Novel genetic approach to investigate the role of plasma secretory phospholipase A2 (sPLA2)-V isoenzyme in coronary heart disease: modified Mendelian randomization analysis using PLA2G5 expression levels

Abstract

Background: Secretory phospholipase A2 (sPLA2) enzymes are considered to play a role in atherosclerosis. sPLA2 activity encompasses several sPLA2 isoenzymes, including sPLA2-V. Although observational studies show a strong association between elevated sPLA2 activity and CHD, no assay to measure sPLA2-V levels exists, and the only evidence linking the sPLA2-V isoform to atherosclerosis progression comes from animal studies. In the absence of an assay that directly quantifies sPLA2-V levels, we used PLA2G5 mRNA levels in a novel, modified Mendelian randomization approach to investigate the hypothesized causal role of sPLA2-V in coronary heart disease (CHD) pathogenesis.

Methods and results: Using data from the Advanced Study of Aortic Pathology, we identified the single-nucleotide polymorphism in PLA2G5 showing the strongest association with PLA2G5 mRNA expression levels as a proxy for sPLA2-V levels. We tested the association of this SNP with sPLA2 activity and CHD events in 4 prospective and 14 case-control studies with 27 230 events and 70 500 controls. rs525380C>A showed the strongest association with PLA2G5 mRNA expression (P=5.1×10(-6)). There was no association of rs525380C>A with plasma sPLA2 activity (difference in geometric mean of sPLA2 activity per rs525380 A-allele 0.4% (95% confidence intervals [-0.9%, 1.6%]; P=0.56). In meta-analyses, the odds ratio for CHD per A-allele was 1.02 (95% confidence intervals [0.99, 1.04]; P=0.20).

Conclusions: This novel approach for single-nucleotide polymorphism selection for this modified Mendelian randomization analysis showed no association between rs525380 (the lead single-nucleotide polymorphism for PLA2G5 expression, a surrogate for sPLA2-V levels) and CHD events. The evidence does not support a causal role for sPLA2-V in CHD.

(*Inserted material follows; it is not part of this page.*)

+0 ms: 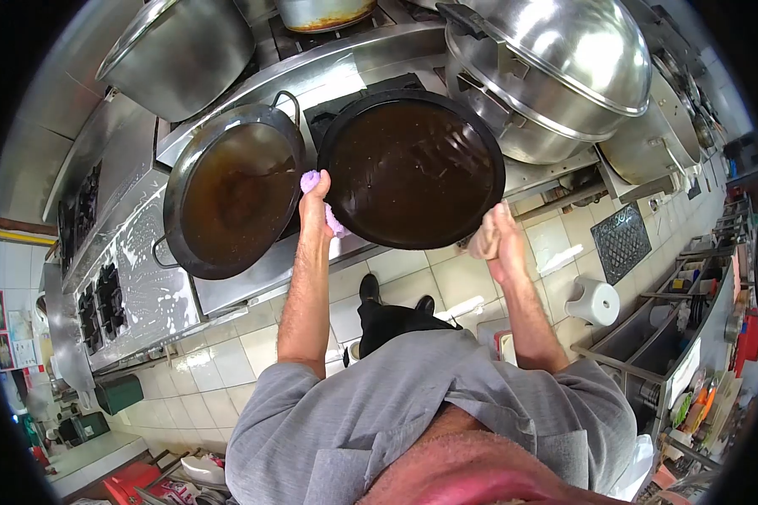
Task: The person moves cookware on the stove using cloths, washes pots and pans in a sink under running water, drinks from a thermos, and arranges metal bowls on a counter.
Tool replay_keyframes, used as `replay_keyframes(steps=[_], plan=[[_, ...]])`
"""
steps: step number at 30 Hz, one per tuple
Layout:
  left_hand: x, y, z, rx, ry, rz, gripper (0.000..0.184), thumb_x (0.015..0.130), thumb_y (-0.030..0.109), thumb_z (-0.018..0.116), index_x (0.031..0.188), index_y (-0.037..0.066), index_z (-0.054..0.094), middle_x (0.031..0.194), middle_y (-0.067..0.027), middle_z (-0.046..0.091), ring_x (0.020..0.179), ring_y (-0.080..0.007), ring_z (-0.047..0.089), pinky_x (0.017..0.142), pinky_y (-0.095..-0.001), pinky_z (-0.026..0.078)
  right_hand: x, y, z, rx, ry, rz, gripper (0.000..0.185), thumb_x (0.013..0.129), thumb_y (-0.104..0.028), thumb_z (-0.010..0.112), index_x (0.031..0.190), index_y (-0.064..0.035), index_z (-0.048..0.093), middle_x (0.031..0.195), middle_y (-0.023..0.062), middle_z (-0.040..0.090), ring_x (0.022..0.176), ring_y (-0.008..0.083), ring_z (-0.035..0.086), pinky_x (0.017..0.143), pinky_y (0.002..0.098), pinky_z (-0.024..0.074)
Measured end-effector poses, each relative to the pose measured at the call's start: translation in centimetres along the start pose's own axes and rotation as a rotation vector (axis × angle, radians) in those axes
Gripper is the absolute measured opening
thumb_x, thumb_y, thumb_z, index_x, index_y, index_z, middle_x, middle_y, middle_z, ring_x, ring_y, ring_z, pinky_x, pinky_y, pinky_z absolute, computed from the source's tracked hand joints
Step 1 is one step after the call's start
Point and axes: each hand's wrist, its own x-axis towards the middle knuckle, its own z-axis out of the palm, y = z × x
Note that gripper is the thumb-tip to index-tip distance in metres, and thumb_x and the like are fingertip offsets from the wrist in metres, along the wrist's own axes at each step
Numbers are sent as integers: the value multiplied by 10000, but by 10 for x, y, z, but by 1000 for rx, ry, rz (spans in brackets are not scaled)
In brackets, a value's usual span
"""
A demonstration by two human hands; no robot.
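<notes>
A large black wok [413, 168], filled with dark brown liquid, is between my hands, over the stove's front edge. My left hand [314, 202] is closed around a purple cloth [310, 181] at the wok's left side. At its lower right side, my right hand [504, 240] is closed on a beige cloth [483, 237]. Cloths and fingers cover the wok's handles. Left of my left hand sits a second wok [181, 227] with two loop handles, also holding brown liquid.
A big steel pot [177, 63] stands at the back left. A domed steel lid [581, 50] tops a large vessel at the back right. Suds wet the stove top [156, 282] at left. A white stool [592, 301] and a black floor mat [621, 242] are to the right on the tiles.
</notes>
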Motion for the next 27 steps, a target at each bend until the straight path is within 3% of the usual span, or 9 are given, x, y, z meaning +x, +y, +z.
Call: replay_keyframes(steps=[4, 6, 10, 12, 15, 16, 18, 27], plan=[[-6, 0, 4, -3, 0, 10, 449, 810, 280, 631, 1122, -19, 510, 1090, -131, 573, 977, -246, 555, 873, -361, 438, 9, 6, 7, -76, 133, -55, 193, 859, -204, 564, 1006, -93, 505, 749, -31, 509, 617, 86, 496, 520, 248, 415], [-6, -4, -1, -61, -12, 10, 422, 806, 270, 638, 1089, -16, 510, 1068, -128, 569, 949, -250, 563, 843, -378, 456, 14, 6, 3, -56, 157, -48, 237, 826, -119, 591, 1043, -67, 508, 801, -19, 534, 677, 87, 515, 569, 248, 433], [-8, -8, -4, -64, -33, 43, 425, 809, 274, 634, 1097, -12, 509, 1069, -127, 568, 955, -247, 560, 848, -369, 452, 23, 4, 1, -97, 144, -69, 262, 815, -94, 587, 1064, -56, 513, 837, -5, 546, 718, 98, 528, 611, 250, 443], [-8, -8, -4, -59, -46, 90, 430, 809, 275, 635, 1105, -10, 509, 1076, -126, 567, 960, -238, 557, 852, -363, 446, 26, 2, 6, -53, 153, -89, 215, 775, -41, 608, 967, -40, 510, 810, 10, 544, 706, 102, 537, 626, 254, 455], [-4, -12, -9, -61, -48, 98, 435, 809, 273, 634, 1112, -13, 509, 1086, -122, 564, 975, -223, 544, 847, -355, 440, 35, 5, 3, -18, 151, -106, 223, 755, -6, 601, 960, -41, 522, 791, 12, 552, 680, 114, 542, 606, 258, 456], [-3, -13, -10, -56, -70, 100, 436, 810, 273, 633, 1113, -14, 508, 1087, -120, 563, 981, -221, 539, 850, -353, 436, 41, 7, -3, -20, 144, -104, 223, 755, -6, 601, 960, -41, 522, 791, 12, 552, 680, 114, 542, 606, 258, 456], [0, -15, -11, -47, -33, 157, 438, 812, 274, 629, 1116, -17, 506, 1094, -120, 557, 995, -222, 530, 865, -351, 424, 52, 11, -13, -49, 102, -82, 349, 765, 0, 551, 1111, -19, 508, 971, 55, 587, 843, 159, 574, 742, 287, 473], [5, -14, -13, -117, -52, 143, 419, 807, 268, 637, 1116, 18, 502, 1100, -112, 564, 997, -238, 543, 892, -370, 426, 67, 6, -4, -86, 108, -110, 271, 753, -7, 563, 1022, -30, 534, 860, 21, 568, 767, 137, 559, 688, 280, 469]])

Keywords: Mendelian randomization analysis.

Figure 1. Manhattan plot of the association between SNPs in the PLA2G5 region and PLA2G5 mRNA expression by tissue type

rs525380 A>C showed the strongest association with PLA2G5 mRNA expression in the aorta adventitia (P=5.05×10⁻⁶). The black horizontal line above the scale represents the position of PLA2G5. Total number of individuals providing tissue samples for analysis = 272 (samples available for each tissue: Mammary Artery 89, Liver 212, Aorta Med 138, Aorta Adventitia 133, Heart 127).

Figure 2. Overall expression of all probe-sets and the differential expression of PLA2G5

rs525380 C>A with PLA2G5 mRNA in the five tissue types. MMed: Mammary artery intima-media; AMed: dilated and non-dilated ascending aorta intima-media; Aorta ADV: aorta adventitia. For CC/AC/AA the sample sizes are as follows: heart 43/68/16, MMed 21/51/17, AMed 44/70/24, Aorta ADV 38/73/22, Liver 59/120/32.

Figure 3. Forest plot of the association of PLA2G5 rs525380 (per A-allele) with CHD in 27,230 cases in a total of 97,730 individuals

When limited to studies with fewer than 1000 CHD events, the OR was 1.04 (95%CI: 0.97, 1.11) with an I² of 31% (95%CI: 0% to 71%). For studies with more than 1000 CHD events, the OR was 1.01 (95%CI: 0.99, 1.04) with an I² of 0% (95%CI: 0% to 43%).